**ABOUT THIS EXERCISE**
Your reply should be a single number, the count of lines in the records that contain "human".

++++ INPUT DATA ++++

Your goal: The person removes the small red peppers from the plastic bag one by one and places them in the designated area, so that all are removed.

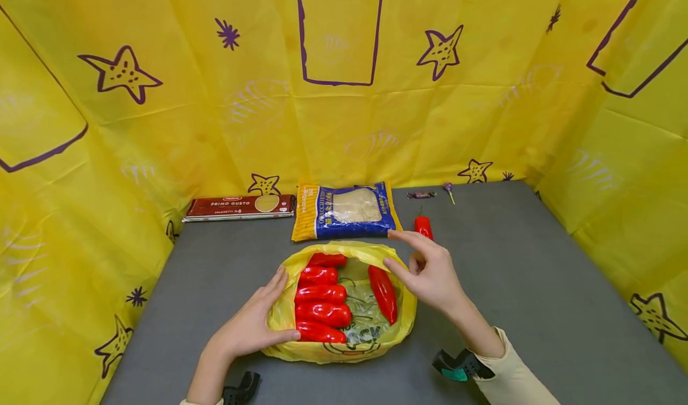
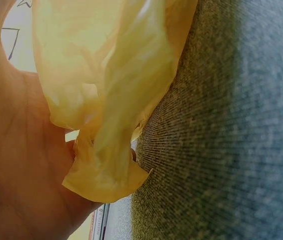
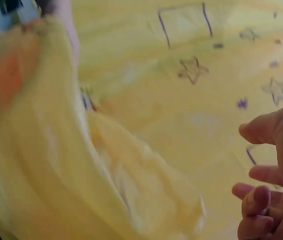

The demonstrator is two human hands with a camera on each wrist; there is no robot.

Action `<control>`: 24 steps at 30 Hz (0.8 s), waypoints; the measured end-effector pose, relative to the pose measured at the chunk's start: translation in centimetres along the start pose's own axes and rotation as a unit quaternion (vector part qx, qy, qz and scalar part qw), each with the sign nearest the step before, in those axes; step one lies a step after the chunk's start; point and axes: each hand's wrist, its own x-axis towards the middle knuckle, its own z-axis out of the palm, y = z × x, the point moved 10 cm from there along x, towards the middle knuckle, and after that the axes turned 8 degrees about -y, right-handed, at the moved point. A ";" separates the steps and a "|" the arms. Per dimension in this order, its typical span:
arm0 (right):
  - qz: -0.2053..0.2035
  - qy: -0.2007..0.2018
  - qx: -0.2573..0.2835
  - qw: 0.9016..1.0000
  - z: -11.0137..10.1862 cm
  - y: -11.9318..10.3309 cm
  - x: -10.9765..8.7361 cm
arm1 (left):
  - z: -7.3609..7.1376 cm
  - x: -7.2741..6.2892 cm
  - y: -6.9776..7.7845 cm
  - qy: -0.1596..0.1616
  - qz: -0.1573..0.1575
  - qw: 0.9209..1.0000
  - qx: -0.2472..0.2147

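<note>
Yellow plastic bag [image 1: 344, 248] sits on grey tabletop [image 1: 516, 261] btwn the hands, mouth up, wider L–R than front–back. L hand [image 1: 252, 321] spread flat-ish along its L side, thumb by near rim. R hand [image 1: 438, 273] grips nothing, thumb + index extended over R rim; can't tell if touching. Inside: 5 red peppers [image 1: 321, 293] in a row at L, 1 more pepper [image 1: 383, 294] slanted at R. Loose red pepper [image 1: 423, 228] lies just beyond R hand, long axis pointing away, stem far; R hand much nearer.
</note>
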 end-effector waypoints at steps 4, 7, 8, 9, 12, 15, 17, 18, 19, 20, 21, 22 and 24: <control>-0.035 -0.036 0.021 0.999 2.0 -2.0 -0.6 | 0.0 0.1 0.0 0.004 0.007 1.000 -0.002; -0.058 -0.066 0.018 0.996 3.6 -3.2 -1.0 | -0.1 0.0 0.0 0.008 0.012 1.000 -0.003; -0.064 -0.077 0.014 0.995 4.1 -3.5 -1.2 | -0.1 0.0 0.1 0.009 0.012 1.000 -0.004; -0.067 -0.088 0.007 0.994 4.6 -3.8 -1.3 | -0.1 0.0 0.1 0.009 0.013 1.000 -0.005; -0.059 -0.122 -0.026 0.990 6.2 -3.8 -1.6 | -0.1 0.1 0.1 0.010 0.014 1.000 -0.005; -0.032 -0.154 -0.071 0.985 7.6 -3.1 -1.8 | -0.1 0.1 0.1 0.010 0.012 1.000 -0.005; -0.008 -0.167 -0.101 0.981 8.3 -2.2 -1.9 | -0.1 0.1 0.1 0.010 0.009 1.000 -0.003; 0.006 -0.170 -0.116 0.979 8.5 -1.7 -1.9 | -0.1 0.1 0.1 0.009 0.008 1.000 -0.002; 0.018 -0.170 -0.124 0.977 8.6 -1.2 -2.0 | -0.1 0.1 0.1 0.009 0.006 1.000 0.000; 0.032 -0.167 -0.132 0.977 8.6 -0.7 -2.0 | 0.0 0.1 0.1 0.010 0.005 1.000 0.003; 0.045 -0.162 -0.140 0.976 8.6 -0.1 -2.0 | 0.0 0.1 0.1 0.009 0.004 1.000 0.003; 0.056 -0.157 -0.147 0.975 8.5 0.4 -2.0 | 0.0 0.1 0.1 0.009 0.003 1.000 0.004; 0.078 -0.148 -0.158 0.973 8.4 1.4 -2.0 | 0.0 0.1 0.1 0.009 0.002 1.000 0.007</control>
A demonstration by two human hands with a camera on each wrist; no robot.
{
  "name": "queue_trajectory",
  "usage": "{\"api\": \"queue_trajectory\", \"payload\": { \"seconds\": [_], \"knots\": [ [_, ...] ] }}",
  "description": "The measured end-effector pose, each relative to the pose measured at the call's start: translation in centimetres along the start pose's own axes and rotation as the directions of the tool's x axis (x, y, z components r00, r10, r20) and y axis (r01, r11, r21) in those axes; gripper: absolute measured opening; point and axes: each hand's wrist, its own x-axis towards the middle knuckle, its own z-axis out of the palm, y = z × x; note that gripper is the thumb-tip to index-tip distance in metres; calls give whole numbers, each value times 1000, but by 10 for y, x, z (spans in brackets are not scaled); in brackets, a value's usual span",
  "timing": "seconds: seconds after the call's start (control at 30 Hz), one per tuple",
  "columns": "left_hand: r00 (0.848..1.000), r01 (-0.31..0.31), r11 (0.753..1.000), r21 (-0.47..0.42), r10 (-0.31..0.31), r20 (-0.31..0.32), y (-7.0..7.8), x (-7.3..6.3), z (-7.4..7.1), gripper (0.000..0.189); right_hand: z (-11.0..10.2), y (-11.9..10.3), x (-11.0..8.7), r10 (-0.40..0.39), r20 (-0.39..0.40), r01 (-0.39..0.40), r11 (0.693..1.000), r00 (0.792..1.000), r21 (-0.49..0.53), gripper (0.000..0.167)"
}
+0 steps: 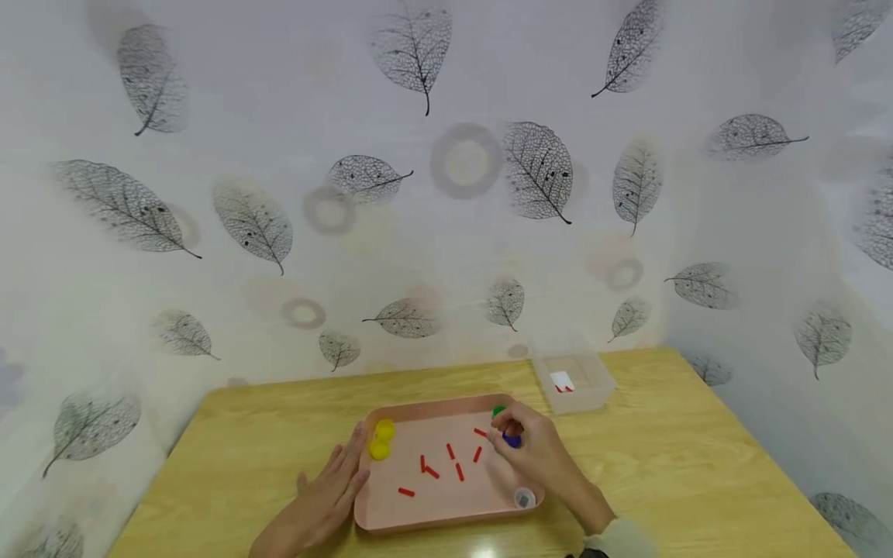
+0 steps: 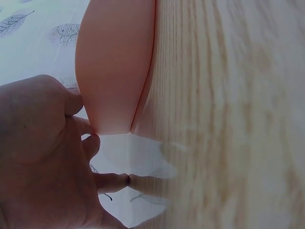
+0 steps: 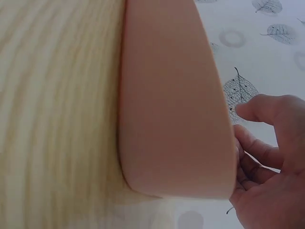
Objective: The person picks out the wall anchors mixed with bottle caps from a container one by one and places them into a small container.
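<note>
A pink tray (image 1: pixel 481 513) holds several short red sticks (image 1: pixel 459 472) scattered over its floor. My left hand (image 1: pixel 324 496) lies along the tray's left wall with fingers fairly straight, touching the rim. Over the tray's right side, my right hand (image 1: pixel 537 453) reaches in, thumb and index fingertips slightly apart beside a red stick (image 1: pixel 480 432). Its other fingers bend inward near a blue round piece (image 1: pixel 512 440). No object shows between thumb and index in the right wrist view, where the tray wall (image 3: pixel 174 105) hides part of the hand.
Yellow round pieces (image 1: pixel 380 449) sit at the tray's left end, a green one (image 1: pixel 498 411) at its far right. A clear round piece (image 1: pixel 525 498) lies in the near right corner. Behind stands a translucent box (image 1: pixel 589 397) with a white card and red bits, by the leaf-patterned wall.
</note>
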Motion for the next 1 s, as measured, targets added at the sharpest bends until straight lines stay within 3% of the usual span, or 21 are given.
{"api": "queue_trajectory", "payload": {
  "seconds": [0.23, 0.63, 1.0],
  "knots": [
    [1000, -12, 1000, 13, 12, 0, 2, 3, -2, 64, 9, 1, -4, 7, 34, -7, 1000, 999, 17, 13],
    [1000, -12, 999, 32, 11, 2, 1, 1, -2, 64, 20, 4, -7, -45, 69, 47, 999, 997, -24, 15],
    [1000, 8, 999, 31, -8, 8, 1, 1, -2, 64, 25, 1, -6, -52, 87, 63, 989, 995, -131, 20]
  ]
}}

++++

**WRITTEN SOLUTION**
2